Ultimately, the goal is to cure people, where the definition of “cure” is that the patient ends up happy and healthy. In terms of health, there’s no difference between the body of a woman and the body of a man. A healthiest that a woman can ever be isn’t any more nor less healthy than the healthiest a man can be. Consequently, there’s no difference between a cure where the patient ends up taking the body of a different gender. Functionally, they’re at 100% physically and, ideally, they are now at 100% mentally.
Amputation, by definition, leaves the person less healthy physically. A cure which accedes to the demands is impairing the person.
Beyond the physical health of the patient, at the end of everything, there’s the question of “are they going to stay satisfied”? If you turn a man into a woman and she’s satisfied as a woman and will continue to be so, then there’s no large loss. If you amputate a person’s left foot and the next day they want their right foot gone, then you amputate that and they want their right hand gone, etc. then there’s no knowing whether there will be a point of satisfaction or if the person is going to keep continually maiming themselves further. You may find out that the “cure” you have given them is not a cure and subsequently, all you have accomplished is to create a person who is just as poorly off as they had been before, mentally, and now missing a limb.

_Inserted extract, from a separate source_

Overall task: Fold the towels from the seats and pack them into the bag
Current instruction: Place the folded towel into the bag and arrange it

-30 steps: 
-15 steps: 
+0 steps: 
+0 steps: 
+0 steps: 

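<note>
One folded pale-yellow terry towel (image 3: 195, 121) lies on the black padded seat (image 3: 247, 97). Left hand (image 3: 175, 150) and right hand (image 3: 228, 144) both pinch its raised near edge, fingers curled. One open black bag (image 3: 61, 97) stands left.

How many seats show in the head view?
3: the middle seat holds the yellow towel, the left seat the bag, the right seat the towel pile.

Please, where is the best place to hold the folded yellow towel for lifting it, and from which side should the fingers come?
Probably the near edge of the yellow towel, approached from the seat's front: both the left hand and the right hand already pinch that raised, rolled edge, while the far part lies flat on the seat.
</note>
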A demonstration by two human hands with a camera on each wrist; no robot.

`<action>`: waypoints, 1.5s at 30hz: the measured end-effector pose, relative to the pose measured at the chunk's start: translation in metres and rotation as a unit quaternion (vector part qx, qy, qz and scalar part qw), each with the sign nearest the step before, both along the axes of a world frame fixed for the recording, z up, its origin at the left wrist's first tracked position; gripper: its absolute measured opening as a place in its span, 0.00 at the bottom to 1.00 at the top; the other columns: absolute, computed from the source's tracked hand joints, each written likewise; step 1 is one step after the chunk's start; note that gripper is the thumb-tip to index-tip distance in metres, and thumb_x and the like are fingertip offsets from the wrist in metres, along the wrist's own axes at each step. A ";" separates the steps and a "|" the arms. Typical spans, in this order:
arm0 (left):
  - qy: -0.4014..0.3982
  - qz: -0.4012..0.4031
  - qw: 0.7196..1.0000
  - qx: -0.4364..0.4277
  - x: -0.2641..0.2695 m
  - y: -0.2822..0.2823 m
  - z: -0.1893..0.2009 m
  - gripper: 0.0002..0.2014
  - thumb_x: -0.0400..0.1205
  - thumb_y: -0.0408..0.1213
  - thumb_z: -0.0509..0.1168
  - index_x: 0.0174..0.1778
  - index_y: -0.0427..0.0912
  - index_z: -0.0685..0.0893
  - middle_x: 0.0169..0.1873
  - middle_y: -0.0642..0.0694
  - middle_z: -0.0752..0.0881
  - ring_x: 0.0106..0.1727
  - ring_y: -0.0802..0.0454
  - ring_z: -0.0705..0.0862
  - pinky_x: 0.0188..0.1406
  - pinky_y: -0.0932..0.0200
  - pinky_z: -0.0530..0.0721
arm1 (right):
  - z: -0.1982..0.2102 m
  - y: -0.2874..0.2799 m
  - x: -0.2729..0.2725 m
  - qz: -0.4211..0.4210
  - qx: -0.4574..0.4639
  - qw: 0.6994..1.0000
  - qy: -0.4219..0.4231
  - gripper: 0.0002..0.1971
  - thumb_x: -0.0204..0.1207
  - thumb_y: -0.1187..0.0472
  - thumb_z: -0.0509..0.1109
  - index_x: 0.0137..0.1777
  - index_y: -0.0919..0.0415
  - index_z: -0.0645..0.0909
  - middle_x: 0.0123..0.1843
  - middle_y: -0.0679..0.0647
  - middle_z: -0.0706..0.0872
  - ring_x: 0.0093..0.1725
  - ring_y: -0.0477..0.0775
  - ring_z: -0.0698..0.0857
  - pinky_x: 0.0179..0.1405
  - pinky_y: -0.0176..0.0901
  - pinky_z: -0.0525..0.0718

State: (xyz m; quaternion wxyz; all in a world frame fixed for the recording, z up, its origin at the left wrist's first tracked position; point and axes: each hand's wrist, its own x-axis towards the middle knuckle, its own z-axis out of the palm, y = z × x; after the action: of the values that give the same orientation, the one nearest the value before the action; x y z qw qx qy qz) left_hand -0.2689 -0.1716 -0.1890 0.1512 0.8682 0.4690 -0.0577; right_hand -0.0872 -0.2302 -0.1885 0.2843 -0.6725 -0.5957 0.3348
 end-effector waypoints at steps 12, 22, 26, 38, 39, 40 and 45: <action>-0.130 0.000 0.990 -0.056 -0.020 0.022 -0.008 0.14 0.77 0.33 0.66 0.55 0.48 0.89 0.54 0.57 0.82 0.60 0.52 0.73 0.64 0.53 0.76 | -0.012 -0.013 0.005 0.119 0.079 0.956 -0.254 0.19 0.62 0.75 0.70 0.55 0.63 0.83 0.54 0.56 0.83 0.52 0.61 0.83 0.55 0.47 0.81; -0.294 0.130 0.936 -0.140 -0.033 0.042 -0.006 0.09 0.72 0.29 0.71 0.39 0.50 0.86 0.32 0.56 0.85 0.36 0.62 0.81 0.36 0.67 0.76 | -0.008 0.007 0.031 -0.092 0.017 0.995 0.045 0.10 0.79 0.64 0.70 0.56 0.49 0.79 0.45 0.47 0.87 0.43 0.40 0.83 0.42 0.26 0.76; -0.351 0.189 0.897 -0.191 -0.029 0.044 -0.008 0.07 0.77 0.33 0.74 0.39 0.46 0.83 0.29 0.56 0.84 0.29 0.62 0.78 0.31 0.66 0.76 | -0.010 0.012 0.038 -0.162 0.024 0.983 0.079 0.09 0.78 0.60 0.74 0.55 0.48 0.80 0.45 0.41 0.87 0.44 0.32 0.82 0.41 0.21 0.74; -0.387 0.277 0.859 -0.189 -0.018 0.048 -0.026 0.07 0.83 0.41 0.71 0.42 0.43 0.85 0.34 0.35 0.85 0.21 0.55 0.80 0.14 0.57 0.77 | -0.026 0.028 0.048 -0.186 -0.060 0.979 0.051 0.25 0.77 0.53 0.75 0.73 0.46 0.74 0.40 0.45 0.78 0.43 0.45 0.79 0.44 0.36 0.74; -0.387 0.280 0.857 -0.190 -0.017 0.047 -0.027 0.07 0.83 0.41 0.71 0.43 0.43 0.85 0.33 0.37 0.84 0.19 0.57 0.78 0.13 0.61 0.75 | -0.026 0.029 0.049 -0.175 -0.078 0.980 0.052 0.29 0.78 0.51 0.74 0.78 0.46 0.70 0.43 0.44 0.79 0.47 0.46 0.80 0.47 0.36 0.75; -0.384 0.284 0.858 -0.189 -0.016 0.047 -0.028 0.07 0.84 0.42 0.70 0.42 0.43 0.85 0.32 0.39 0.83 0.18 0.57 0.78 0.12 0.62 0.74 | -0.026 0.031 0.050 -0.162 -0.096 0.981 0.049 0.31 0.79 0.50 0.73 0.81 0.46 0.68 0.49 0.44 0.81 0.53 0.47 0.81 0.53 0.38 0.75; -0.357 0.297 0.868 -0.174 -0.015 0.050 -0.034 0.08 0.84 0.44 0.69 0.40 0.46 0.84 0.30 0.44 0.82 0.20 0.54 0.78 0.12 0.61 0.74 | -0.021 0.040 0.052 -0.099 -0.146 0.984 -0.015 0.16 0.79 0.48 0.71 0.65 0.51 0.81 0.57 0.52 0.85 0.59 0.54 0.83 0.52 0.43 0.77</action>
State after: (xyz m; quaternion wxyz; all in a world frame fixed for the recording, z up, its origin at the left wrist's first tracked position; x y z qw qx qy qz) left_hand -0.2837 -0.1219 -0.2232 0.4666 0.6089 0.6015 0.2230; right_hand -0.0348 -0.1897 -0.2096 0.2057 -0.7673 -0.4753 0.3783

All of that said, gender reassignment is not a perfect process, in practice. The result (particularly if the person was beyond puberty at the point that the process began) is not someone who perfectly resembles a member of the opposite sex. And in either case, the person will be functionally “sterile”, since the change is largely cosmetic at this moment. So it’s a bit of a misnomer to say that the person ends up as a 100% healthy member of the opposite sex, given the limitations of today’s technology.
Further, there’s the question of how well they are accepted by society as a true member of the opposite sex. It is presumably going to be hard for a person to think of herself as a woman if the majority of those she interacts with do not view her as a woman, and instead view her as a man or as an odd or undesirable “third” gender.
And of course, restoring a person to their original gender will encounter the same problem. The process (particularly for men) is not completely reversible. So if a person is discovered to have not been satisfied by the transformation and wants to go back or wants to become something else (e.g., a cat), then suddenly you’ve run into the same problem as we fear with the serial amputater.
At the end of the day, what matters is the average end result based on actual case histories. Regardless of whether two things might, in some fantasy philosophical model, be the same thing, if in the real world, entirely different approaches work out, then so be it. And that’s where we are on this particular topic. I believe that the evidence is in favor of gender reassignment and against amputations, and consequently, all imperfections of either approach aside, what works in practice is what works. But certainly, there’s a lot of progress that needs to happen before we can really say that we have a cure in place.